Figure 3—figure supplement 3
Effect of SET-Nup214 knockdown.

(A) Knockdown of SET-Nup214 was examined 4 days after nucleofection with either negative control siRNA or siRNA against SET by immunoblotting using anti-Nup214, anti-CRM1, or anti-GAPDH antibodies. (B) qPCR analysis of HOX cluster genes (HOXA9, HOXA11, HOXB4, and HOXB9) was performed using control siRNA or SET siRNA treated LOUCY cells (4 days). GAPDH was used as a reference gene. The data were expressed as fold change by comparing the SET siRNA values with the values for the control siRNA-treated samples. Data are presented as mean values ± SEM of three independent experiments (n = 3). Asterisks indicate statistical significance determined by Student’s t-test; *p<0.05; **p<0.01. (C) ChIP-qPCR analysis was performed using control siRNA or SET siRNA treated LOUCY cells (4 days). The primer set used was as follows: HOXA4A5 (intergenic region between HOXA4 and HOXA5); HOXA9 (promoter); HOXB4 (promoter); HOXB4 (enhancer); HOXB9 (promoter). Data are presented as mean values ± SEM of three independent experiments (n = 3). (D) The data in (C) were reanalyzed to obtain a ratio by comparing with the value for control siRNA-treated samples. Data are presented as mean values ± SEM. Asterisks indicate statistical significance determined by Student’s t-test; *p<0.05; **p<0.01; ***p<0.001.

Figure 3—figure supplement 4
Effect of LMB on the accumulation of SET-Nup214/CRM1 onto HOX regions and gene activation.

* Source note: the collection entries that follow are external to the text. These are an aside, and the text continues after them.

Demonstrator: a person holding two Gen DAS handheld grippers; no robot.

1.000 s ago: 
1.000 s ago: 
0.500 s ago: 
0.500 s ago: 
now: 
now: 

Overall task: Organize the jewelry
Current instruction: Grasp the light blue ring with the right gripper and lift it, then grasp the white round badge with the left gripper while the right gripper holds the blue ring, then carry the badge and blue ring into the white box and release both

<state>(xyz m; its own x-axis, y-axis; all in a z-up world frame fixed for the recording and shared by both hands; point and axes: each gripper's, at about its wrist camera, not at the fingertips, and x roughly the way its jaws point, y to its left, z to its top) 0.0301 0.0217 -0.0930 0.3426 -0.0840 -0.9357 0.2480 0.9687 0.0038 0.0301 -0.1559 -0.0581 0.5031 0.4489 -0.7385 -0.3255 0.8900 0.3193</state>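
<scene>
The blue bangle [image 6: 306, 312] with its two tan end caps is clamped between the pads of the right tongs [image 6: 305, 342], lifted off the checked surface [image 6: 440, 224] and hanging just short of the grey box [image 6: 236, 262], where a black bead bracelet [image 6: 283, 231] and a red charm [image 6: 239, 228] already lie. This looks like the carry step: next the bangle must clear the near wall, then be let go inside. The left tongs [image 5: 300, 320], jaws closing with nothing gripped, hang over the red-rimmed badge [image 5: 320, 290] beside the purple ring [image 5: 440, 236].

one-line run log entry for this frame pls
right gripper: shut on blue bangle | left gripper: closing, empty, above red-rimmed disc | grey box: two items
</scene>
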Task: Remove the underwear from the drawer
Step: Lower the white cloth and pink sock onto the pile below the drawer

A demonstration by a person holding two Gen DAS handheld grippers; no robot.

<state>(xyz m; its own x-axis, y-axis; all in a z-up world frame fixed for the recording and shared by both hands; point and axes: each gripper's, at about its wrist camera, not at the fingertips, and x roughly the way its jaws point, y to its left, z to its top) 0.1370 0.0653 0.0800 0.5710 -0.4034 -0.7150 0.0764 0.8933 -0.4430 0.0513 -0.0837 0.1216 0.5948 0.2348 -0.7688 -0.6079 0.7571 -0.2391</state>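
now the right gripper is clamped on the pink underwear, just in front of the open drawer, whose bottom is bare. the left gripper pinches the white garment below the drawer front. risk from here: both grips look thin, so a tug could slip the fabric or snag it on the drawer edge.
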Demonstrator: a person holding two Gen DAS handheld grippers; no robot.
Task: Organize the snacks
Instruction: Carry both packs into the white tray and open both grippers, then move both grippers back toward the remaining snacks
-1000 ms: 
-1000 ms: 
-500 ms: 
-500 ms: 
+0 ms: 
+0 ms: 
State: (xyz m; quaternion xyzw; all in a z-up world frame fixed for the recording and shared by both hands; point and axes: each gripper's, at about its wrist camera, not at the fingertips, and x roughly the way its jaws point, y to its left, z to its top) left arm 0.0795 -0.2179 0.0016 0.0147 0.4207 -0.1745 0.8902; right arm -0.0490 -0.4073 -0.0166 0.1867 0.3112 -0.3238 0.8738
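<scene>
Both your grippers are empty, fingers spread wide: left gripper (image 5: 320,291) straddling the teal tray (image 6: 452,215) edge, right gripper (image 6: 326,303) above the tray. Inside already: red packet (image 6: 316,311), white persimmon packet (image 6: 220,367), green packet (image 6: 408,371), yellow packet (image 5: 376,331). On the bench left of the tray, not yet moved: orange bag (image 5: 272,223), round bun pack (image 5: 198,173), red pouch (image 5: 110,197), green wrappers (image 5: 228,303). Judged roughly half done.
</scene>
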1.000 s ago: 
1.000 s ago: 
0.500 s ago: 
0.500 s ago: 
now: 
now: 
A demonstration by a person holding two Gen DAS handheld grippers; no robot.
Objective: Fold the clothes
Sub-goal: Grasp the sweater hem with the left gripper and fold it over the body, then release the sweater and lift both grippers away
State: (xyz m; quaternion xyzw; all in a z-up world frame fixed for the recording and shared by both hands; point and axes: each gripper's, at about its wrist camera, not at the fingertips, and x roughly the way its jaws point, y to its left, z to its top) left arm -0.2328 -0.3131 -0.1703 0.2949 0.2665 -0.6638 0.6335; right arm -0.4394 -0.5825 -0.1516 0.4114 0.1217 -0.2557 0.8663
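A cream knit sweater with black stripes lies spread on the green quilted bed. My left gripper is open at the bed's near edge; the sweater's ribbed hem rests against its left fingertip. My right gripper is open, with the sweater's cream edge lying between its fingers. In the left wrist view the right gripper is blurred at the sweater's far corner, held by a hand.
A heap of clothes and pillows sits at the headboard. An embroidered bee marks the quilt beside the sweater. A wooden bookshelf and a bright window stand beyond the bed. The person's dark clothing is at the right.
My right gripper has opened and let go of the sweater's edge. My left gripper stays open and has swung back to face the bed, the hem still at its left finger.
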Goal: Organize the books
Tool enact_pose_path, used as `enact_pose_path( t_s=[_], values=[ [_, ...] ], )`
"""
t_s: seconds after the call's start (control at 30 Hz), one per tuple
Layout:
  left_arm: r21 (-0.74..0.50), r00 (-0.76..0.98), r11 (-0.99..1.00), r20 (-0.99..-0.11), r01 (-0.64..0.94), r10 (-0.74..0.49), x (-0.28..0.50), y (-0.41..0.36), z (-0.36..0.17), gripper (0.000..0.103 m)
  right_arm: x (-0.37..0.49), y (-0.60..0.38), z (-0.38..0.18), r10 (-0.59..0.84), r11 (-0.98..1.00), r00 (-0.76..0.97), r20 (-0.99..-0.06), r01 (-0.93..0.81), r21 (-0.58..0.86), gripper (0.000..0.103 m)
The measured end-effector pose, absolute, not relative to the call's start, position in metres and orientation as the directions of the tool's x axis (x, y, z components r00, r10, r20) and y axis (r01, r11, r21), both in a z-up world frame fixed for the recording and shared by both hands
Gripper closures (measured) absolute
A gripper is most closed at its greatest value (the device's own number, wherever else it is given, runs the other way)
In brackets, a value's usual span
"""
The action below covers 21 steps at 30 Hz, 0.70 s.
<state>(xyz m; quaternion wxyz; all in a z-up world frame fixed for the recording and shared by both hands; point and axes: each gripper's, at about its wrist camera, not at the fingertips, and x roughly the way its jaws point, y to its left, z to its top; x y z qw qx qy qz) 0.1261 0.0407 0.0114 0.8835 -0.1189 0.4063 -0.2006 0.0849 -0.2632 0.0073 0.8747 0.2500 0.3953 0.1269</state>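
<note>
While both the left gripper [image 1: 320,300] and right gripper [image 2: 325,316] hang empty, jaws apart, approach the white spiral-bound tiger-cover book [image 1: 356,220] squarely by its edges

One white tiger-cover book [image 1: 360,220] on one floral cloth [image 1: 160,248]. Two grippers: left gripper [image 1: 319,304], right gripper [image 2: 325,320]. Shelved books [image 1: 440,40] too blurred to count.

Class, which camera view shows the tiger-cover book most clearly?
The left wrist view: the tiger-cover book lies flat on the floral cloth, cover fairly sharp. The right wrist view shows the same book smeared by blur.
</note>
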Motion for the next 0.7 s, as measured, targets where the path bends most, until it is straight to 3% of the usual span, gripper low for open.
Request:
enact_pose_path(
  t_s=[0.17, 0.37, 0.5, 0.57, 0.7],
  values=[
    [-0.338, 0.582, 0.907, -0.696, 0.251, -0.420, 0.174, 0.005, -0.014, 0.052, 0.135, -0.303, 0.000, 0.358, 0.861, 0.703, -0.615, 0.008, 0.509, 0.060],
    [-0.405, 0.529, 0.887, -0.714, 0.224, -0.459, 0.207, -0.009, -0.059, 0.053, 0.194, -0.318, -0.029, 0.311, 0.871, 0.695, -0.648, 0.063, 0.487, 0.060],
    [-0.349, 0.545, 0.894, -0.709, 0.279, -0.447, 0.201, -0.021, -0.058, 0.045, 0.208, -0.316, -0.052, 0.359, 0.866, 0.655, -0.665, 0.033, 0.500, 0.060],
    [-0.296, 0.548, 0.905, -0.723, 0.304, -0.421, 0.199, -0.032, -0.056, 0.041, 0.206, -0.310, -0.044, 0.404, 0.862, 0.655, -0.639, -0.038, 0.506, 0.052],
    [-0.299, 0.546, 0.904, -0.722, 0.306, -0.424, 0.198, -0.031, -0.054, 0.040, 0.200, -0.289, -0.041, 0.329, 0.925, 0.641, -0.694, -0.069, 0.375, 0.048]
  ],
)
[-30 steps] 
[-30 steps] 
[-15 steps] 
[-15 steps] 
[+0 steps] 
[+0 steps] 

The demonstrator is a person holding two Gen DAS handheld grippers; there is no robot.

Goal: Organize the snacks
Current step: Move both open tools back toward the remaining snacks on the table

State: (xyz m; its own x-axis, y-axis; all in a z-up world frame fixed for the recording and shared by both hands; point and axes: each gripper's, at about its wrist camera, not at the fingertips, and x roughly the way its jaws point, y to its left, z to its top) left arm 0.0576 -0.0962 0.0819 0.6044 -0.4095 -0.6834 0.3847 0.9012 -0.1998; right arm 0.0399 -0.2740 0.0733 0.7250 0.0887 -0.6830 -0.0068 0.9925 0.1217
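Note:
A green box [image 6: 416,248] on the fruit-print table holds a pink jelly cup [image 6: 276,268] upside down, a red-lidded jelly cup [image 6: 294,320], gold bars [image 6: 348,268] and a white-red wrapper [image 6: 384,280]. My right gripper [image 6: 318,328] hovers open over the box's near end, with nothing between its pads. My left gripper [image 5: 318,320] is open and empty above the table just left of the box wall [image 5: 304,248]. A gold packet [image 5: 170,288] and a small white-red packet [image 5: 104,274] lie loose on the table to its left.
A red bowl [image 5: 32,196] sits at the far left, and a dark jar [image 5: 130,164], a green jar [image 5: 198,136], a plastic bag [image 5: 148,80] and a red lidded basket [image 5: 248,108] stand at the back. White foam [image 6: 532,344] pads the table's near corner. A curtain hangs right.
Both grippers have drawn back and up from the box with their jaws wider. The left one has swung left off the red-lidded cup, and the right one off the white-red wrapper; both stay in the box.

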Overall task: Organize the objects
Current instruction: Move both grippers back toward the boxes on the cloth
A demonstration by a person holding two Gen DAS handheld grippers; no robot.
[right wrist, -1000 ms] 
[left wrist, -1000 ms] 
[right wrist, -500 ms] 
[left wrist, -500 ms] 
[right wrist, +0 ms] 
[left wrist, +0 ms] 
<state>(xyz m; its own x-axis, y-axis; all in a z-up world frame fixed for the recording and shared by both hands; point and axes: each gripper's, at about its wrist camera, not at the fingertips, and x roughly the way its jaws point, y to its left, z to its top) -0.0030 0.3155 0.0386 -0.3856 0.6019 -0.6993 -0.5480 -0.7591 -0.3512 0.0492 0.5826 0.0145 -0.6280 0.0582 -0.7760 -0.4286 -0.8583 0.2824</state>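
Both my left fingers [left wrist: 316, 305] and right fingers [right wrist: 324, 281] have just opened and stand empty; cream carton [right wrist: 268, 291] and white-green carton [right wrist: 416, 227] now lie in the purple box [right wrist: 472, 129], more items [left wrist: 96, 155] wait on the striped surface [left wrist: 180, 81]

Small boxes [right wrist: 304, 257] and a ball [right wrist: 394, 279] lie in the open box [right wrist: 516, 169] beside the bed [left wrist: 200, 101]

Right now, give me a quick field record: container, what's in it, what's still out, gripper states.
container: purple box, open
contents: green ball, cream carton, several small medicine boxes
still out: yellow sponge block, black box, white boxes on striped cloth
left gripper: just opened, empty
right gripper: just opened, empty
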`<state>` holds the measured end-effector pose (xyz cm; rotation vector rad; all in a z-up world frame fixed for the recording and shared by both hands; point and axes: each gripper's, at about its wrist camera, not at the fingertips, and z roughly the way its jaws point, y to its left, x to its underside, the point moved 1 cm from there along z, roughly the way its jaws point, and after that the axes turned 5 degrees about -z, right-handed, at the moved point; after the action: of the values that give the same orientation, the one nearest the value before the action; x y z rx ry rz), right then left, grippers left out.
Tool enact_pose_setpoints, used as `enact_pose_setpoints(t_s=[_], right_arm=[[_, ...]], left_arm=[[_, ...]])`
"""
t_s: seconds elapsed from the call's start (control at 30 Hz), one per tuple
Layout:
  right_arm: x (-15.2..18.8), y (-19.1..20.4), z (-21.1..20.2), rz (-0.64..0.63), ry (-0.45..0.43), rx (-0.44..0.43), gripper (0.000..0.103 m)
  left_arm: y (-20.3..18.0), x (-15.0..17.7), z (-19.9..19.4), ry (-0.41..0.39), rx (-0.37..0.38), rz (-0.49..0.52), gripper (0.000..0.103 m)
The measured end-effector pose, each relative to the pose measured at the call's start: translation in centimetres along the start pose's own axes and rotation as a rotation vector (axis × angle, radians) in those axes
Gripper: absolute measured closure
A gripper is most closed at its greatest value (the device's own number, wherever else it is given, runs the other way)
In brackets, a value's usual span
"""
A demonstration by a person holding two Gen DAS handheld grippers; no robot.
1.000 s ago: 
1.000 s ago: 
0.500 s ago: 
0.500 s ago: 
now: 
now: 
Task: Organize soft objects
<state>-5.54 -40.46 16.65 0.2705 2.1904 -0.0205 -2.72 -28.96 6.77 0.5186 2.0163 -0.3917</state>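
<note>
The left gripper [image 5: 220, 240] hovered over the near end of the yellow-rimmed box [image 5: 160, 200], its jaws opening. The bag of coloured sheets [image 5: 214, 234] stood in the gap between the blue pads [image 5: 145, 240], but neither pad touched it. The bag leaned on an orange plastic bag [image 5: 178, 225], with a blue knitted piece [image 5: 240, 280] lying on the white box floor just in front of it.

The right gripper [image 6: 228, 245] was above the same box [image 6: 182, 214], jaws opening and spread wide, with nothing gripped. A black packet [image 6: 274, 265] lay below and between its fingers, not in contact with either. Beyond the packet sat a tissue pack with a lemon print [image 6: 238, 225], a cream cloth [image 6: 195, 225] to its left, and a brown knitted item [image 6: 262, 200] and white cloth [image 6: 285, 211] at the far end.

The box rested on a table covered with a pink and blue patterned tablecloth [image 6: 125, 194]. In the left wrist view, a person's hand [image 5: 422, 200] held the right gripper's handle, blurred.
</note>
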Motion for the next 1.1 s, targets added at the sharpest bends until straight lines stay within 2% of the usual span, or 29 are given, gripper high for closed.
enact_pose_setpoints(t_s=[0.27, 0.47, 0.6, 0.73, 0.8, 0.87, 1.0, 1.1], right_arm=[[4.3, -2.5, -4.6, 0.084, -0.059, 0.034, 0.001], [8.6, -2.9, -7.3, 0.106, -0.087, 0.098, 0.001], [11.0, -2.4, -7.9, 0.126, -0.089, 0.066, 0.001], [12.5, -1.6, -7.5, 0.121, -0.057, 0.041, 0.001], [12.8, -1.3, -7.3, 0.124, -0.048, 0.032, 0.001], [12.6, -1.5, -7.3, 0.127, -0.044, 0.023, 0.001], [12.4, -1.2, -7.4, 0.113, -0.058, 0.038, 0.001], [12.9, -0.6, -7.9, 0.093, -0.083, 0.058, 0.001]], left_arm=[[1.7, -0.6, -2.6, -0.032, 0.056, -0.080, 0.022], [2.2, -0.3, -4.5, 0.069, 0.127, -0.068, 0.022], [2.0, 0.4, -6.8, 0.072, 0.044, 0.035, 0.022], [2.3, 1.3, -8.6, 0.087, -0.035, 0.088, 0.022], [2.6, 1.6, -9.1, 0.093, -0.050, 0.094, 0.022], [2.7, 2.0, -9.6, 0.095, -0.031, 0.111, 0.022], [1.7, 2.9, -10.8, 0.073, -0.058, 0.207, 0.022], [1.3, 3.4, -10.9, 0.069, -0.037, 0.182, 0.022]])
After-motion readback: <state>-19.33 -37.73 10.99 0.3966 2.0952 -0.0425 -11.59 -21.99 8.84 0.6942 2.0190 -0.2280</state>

(A) LOUCY cells were either treated with EtOH (vehicle control) or LMB (10 nM) for 24 hr. Cell lysates (in duplicate) were analyzed by immunoblotting using anti-Nup214, anti-CRM1, or anti-GAPDH antibodies. (B) ChIP-qPCR analysis of CRM1 and Nup214 at HOX gene loci in LOUCY cells cultured either in the presence of EtOH (vehicle control) or LMB (10 nM) for 24 hr. The primer set used was as follows: HOXA4A5 (intergenic region between HOXA4 and HOXA5); HOXA9 (promoter); HOXB4 (promoter); HOXB4 (enhancer); HOXB9 (promoter). Data are presented as mean values ± SEM of three independent experiments (n = 3). (C) The data in (B) were reanalyzed to obtain a ratio by comparing with the value for EtOH treated samples. Data are presented as mean values ± SEM. Asterisks indicate statistical significance determined by Student’s t-test; **p<0.01; ***p<0.001. (D) qPCR analysis of HOX cluster genes (HOXA9, HOXA11, HOXB4, and HOXB9) in LOUCY cells treated either with EtOH (vehicle control) or LMB (10 nM) for 24 hr. GAPDH was used as a reference gene. Data are presented as mean values ± SEM of three independent experiments (n = 3). (E) The data in (D) were reanalyzed to obtain a ratio by comparing with the value for EtOH treated samples. Data are presented as mean values ± SEM. Asterisks indicate statistical significance determined by Student’s t-test; ***p<0.001.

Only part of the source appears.